American media production company

Special Entertainment (formerly Fortress Productions) is a Milwaukee based media production company established in 2003 by Bobby Ciraldo and Andrew Swant.

In 2014 Special Entertainment released Hamlet A.D.D., a partially animated science fiction comedy based on Shakespeare's classic text. The film premiered at the Los Angeles Museum of Contemporary Art after a sneak peek was featured on a Mystery Science Theater 3000 box set.

In 2013 Special Entertainment released the On Cinema Film Guide app, based on the On Cinema series which airs on Adult Swim. The comedic app features Tim Heidecker and Gregg Turkington reviewing over 17,000 films.

In February 2012 the duo projected iconic images from the What What (In the Butt) video onto well-known buildings in Los Angeles to celebrate the five-year anniversary of the project. Documentation of the project was exhibited at Machine Project gallery in Los Angeles.

In September 2010 Special Entertainment premiered The Found Footage Show which aired on The Onion's The A.V. Club website. The series, hosted by Found Footage Festival creators Joe Pickett & Nick Prueher, showcased humorous found footage clips and ran for 36 episodes.

In 2009 they released William Shatner's Gonzo Ballet, an award-winning documentary starring and executive produced by William Shatner.
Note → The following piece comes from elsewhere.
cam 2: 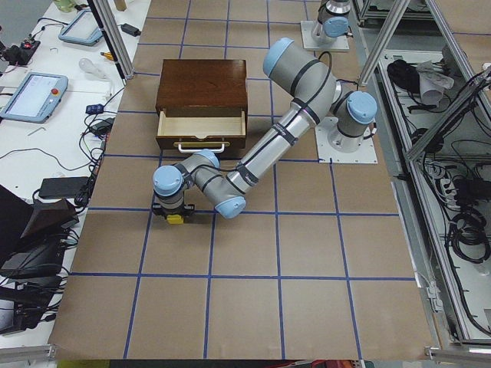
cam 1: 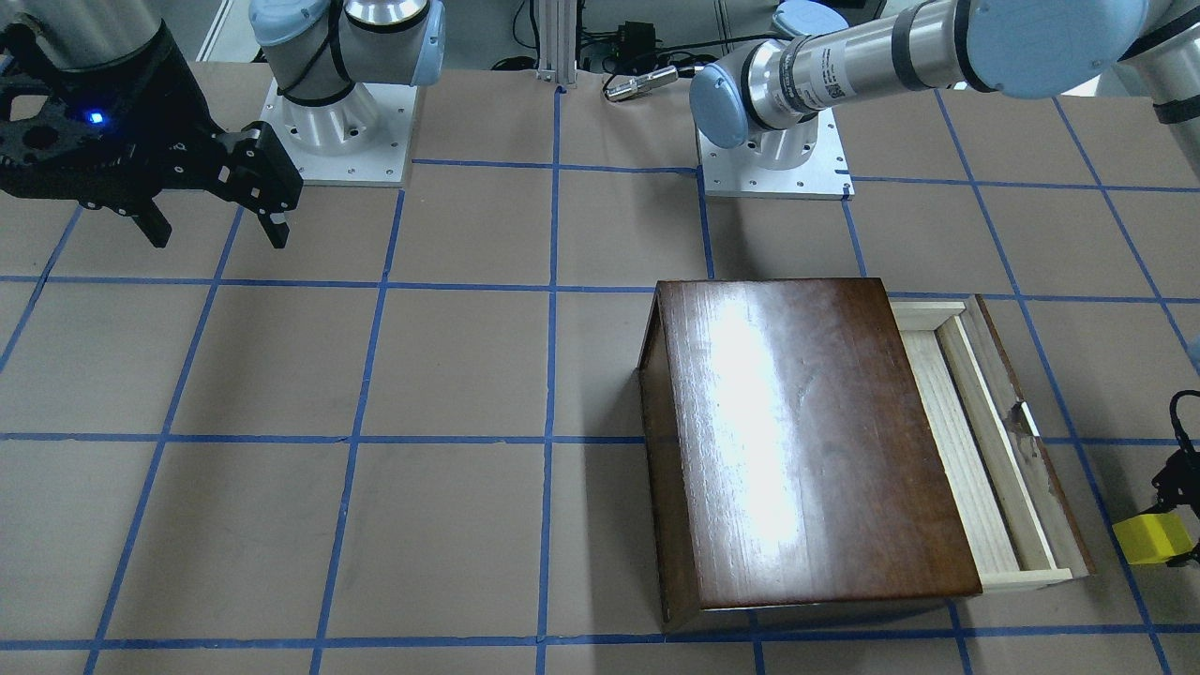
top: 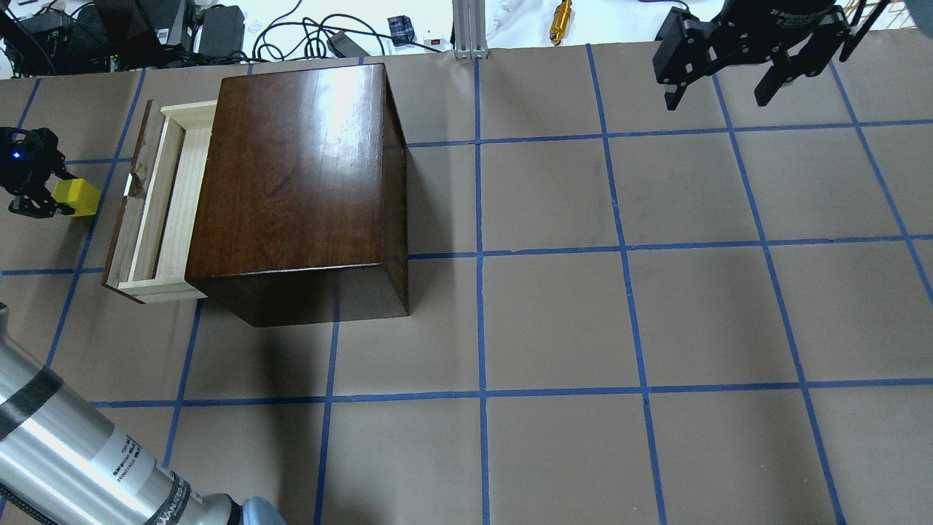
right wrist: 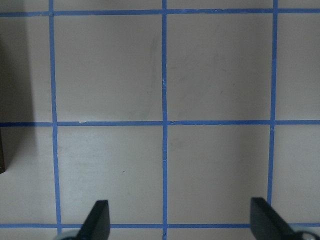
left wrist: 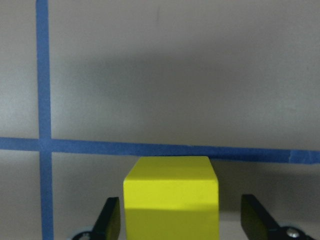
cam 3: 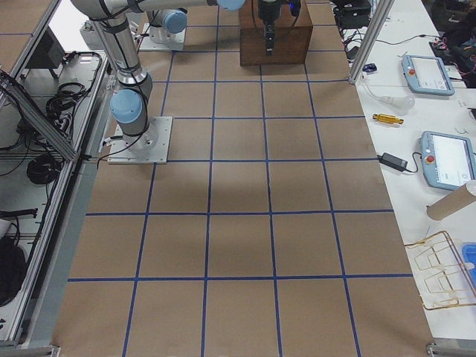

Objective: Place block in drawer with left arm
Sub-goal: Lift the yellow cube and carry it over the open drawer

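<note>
The yellow block [top: 79, 198] rests on the brown table paper left of the open drawer [top: 157, 211], about a hand's width from its dark front. My left gripper [top: 57, 195] straddles the block. In the left wrist view the block [left wrist: 172, 200] sits between the fingers [left wrist: 110, 222]; the left one is against it and the right one stands apart, so the gripper is open. The drawer [cam 1: 975, 450] of the dark-brown box [top: 291, 182] shows a bare pale floor. My right gripper [top: 721, 91] hangs open and empty far off.
Blue tape lines grid the table. My left forearm [top: 73, 459] crosses the near left corner. Cables, a metal post [top: 470, 29] and a gold cylinder [top: 561, 11] lie beyond the far edge. The right wrist view shows only bare paper [right wrist: 165, 125].
</note>
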Motion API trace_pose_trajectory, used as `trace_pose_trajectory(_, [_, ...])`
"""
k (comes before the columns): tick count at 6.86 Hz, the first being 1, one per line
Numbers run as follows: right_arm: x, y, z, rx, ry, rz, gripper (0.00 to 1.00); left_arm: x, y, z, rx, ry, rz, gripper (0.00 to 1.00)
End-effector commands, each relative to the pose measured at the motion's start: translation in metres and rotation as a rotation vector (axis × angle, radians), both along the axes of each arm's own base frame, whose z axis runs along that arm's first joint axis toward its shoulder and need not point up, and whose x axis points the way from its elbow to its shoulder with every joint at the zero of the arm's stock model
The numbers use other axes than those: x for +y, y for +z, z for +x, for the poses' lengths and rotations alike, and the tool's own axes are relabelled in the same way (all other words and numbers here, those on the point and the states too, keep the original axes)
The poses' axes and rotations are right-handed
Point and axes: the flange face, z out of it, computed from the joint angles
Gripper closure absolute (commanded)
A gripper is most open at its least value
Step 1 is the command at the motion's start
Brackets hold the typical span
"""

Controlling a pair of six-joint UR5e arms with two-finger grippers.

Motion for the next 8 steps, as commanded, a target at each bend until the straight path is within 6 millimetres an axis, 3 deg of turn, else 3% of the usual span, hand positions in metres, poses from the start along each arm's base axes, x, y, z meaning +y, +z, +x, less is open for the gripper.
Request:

The film played in multiple film festivals and was distributed by Epix (Paramount Pictures/Lionsgate/MGM). That year they also released Frankie Latina's Modus Operandi, an arthouse film distributed by Kino. The film played at the American Film Institute film festival in Los Angeles, CineVegas film festival, and the IFC Center in New York.

In March 2009 Special Entertainment released an iPhone App called Shaky Advice from Samwell that functions much like a Magic 8 Ball with 31 video clips of What What (In the Butt)s Samwell giving advice. In December 2010 a second iPhone App was released called Shaky Advice from Neil Hamburger, which featured 30 video clips of stand-up comic Neil Hamburger giving comical advice.

Something Theater, a half-hour broadcast television series which ran during infomercial timeslots, was produced with artist David Robbins. The series began in 2008 and aired sporadically.

In February 2008 Special Entertainment released a music video for the band Leslie and the Ly's called "Zombie Killer" featuring Elvira, Mistress of the Dark on guest vocals.

Past award-winning works include Studying the Lie, Table Talk, and work on David Robbins' The Ice Cream Social (winner of the Sundance TV Lab competition).

Brownmark Films was created by Special Entertainment productions in 2007.